Alumni want Amy Coney Barrett removed from school’s Hall of Fame over ‘inconsistent’ testimony

An alumni group from Supreme Court Justice Amy Coney Barrett’s alma mater, Rhodes College, is planning to ask school officials for her removal from the college’s Hall of Fame.

The Rhodes College Alumni for Reproductive Rights group shared a letter and petition on Thursday, Aug. 4, that says her testimony during the Supreme Court confirmation hearings was a breach of the Rhodes College honor code.

The letter, signed by alumni Rob Marus and Katherine Morgan Breslin, details how the group believes Barrett’s written and court opinions have been “deeply inconsistent” with her testimony, including what the group says were “misleading statements” on constitutional protections for abortion during her confirmation hearing and her “likelihood to shred decades of precedent in the future.”

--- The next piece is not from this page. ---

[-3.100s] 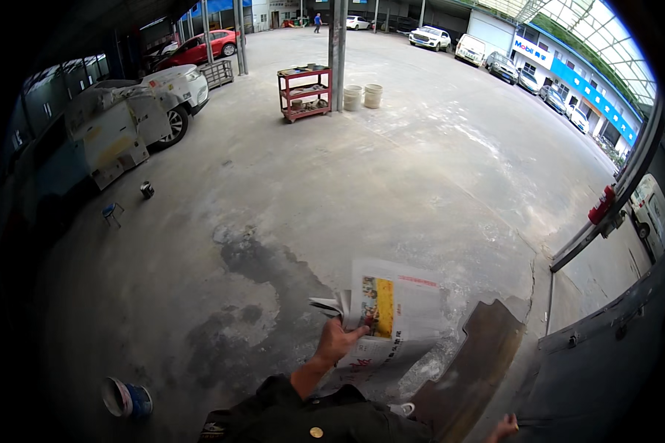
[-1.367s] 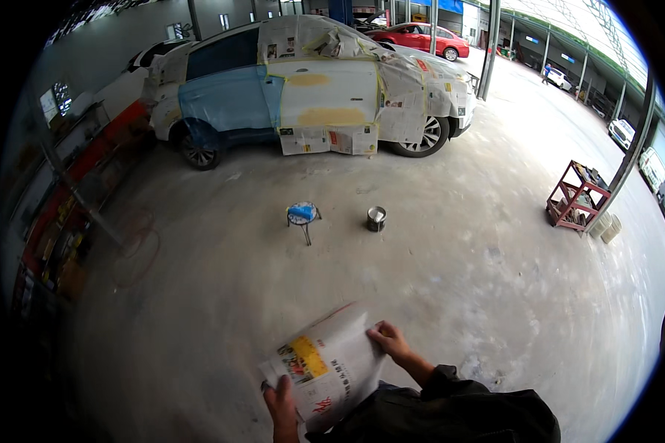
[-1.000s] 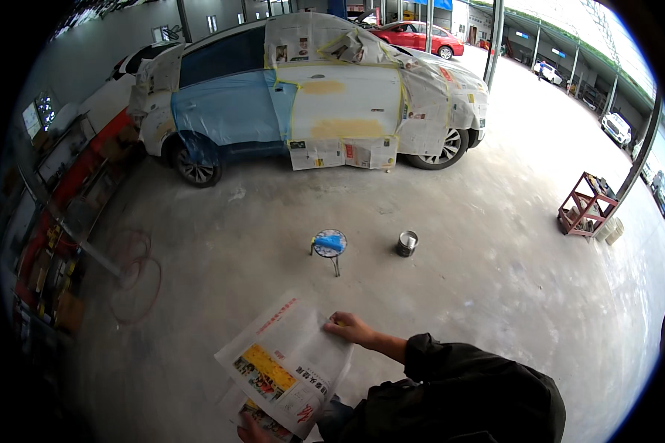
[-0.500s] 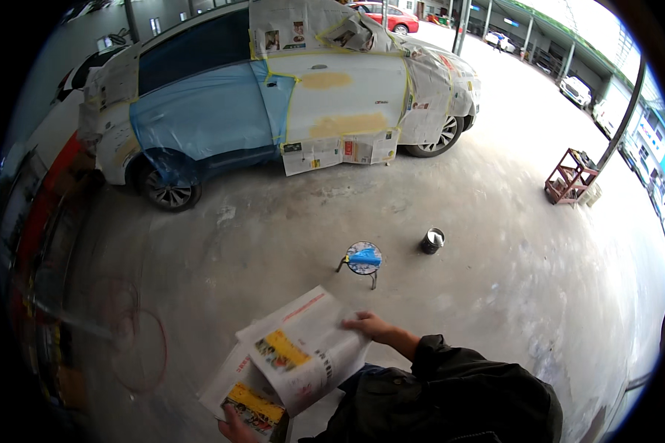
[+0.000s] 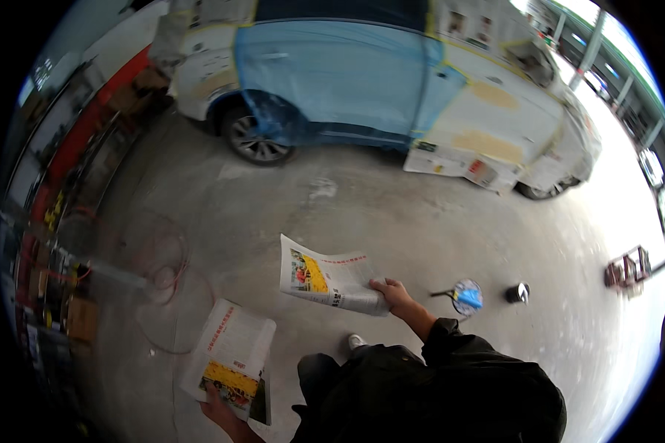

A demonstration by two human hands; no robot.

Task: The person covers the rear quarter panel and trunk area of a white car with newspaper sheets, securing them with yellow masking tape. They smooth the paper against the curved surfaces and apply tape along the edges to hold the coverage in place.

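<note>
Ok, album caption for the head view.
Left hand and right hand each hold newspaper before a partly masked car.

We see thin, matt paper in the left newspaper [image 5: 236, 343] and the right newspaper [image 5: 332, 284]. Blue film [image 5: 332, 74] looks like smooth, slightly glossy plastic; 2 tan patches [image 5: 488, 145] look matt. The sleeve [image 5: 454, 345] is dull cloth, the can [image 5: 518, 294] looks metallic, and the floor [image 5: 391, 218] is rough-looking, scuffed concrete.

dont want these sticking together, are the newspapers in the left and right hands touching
Apart: the head view shows floor between the left newspaper and the right newspaper. Their edges don't overlap.
</note>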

The letter comes after Barrett was one of five justices who overturned Roe v. Wade, a 1973 Supreme Court decision that held the Constitution protects the right to an abortion. The recent decision left the issue up to the states to regulate.

Barrett graduated from Rhodes College in Memphis, Tennessee, with her undergraduate degree in 1994 before attending law school at Notre Dame in Indiana. She was nominated as a Supreme Court justice by former President Donald Trump after the death of Justice Ruth Bader Ginsburg, and was confirmed by the Senate in October 2020.

“We believe it is time to take her at her written, rather than spoken, word. And we believe that Justice Amy Coney Barrett is one of the biggest current threats to our fundamental rights, the stability of our nation, and our democracy,” the letter states. “Simply being one of our most famous alumni is not a sufficient reason for the College to continue honoring someone thus who has very publicly breached the most fundamental Rhodes values.”

McClatchy News reached out to the Supreme Court for comment from Barrett and did not immediately receive a response.

In a statement to McClatchy News, Rhodes College said the school is “aware that some alumni are soliciting signatures for a letter regarding Justice Amy Coney Barrett,” but that it has no comment at this time because it has not yet been delivered.

Marus, the lead author of the letter, told McClatchy news that the group plans to officially send the petition and letter to the college after its signing deadline of Aug. 19.

The Rhodes College Alumni for Reproductive Rights group was initially created in 2020, Marus said, as “Rhodes Alumni Against Amy Coney Barrett’s Nomination” to oppose her confirmation to the Supreme Court.

It was later reactivated, Marus added, “after she joined the majority opinion in the Dobbs decision overturning Roe v. Wade and Planned Parenthood v. Casey,” a 1992 ruling from the Supreme Court that also upheld the constitutional right to an abortion.

Nancy Turner was one of Barrett’s classmates and a founding member of Alumni for Amy, an organization that supported her nomination to the Supreme Court.

Turner, who was also inducted into the college’s Hall of Fame, described Barrett as a “popular, very intelligent” student.

“The very small group of Rhodes alumni who are once again fueled by political anger as they were by her nomination in 2020, and who have now adopted a very misguided interpretation of her vote in the Dobbs decision to overturn Roe v. Wade, do not speak for the vast majority of Rhodes alumni who are extremely proud of Justice Barrett’s accomplishments,” Turner told McClatchy News. “Invoking the Rhodes Honor Code to make clearly false public accusations against her is an embarrassment not only to the institution which once valued diversity of thought and free speech, but also to many Rhodes alumni.”

The 1994 Rhodes College Alumni Hall of Fame.
The 1994 Rhodes College Alumni Hall of Fame.

Members of Alumni for Amy are concerned, Turner said, that their alma mater has shown an “unwillingness” to laud Barrett as one its most successful alumni.

“We expect the College, now led under what we hope to be improved new leadership, to reject the illogical and absurd petition filed against Justice Barrett asking for her to be removed from the College’s Hall of Fame, a permanent recognition of her considerable accomplishments as a Rhodes student,” Turner said.

In an Aug. 9 post on its Facebook page, the reproductive rights group said its organizers “have been subjected to threatening calls from nuts who somehow obtained our personal cell phone numbers, and we have also been targeted in our professional lives” in the days since the letter was posted.

“We will not be deterred in our efforts by any backlash. Unlike her apologists, we are motivated solely by upholding the Rhodes values of truth, loyalty, and service that our alma mater taught us,” Marus said. “We believe — and our letter explains why — Justice Barrett clearly has violated the Rhodes Honor System with her swift action not only to remove an established right to bodily autonomy for millions upon millions of Americans, but also to endanger the very foundation of other hard-earned rights for millions of other Americans, including rights to privacy and equality for LGBTQ people, the right to contraception and countless others.”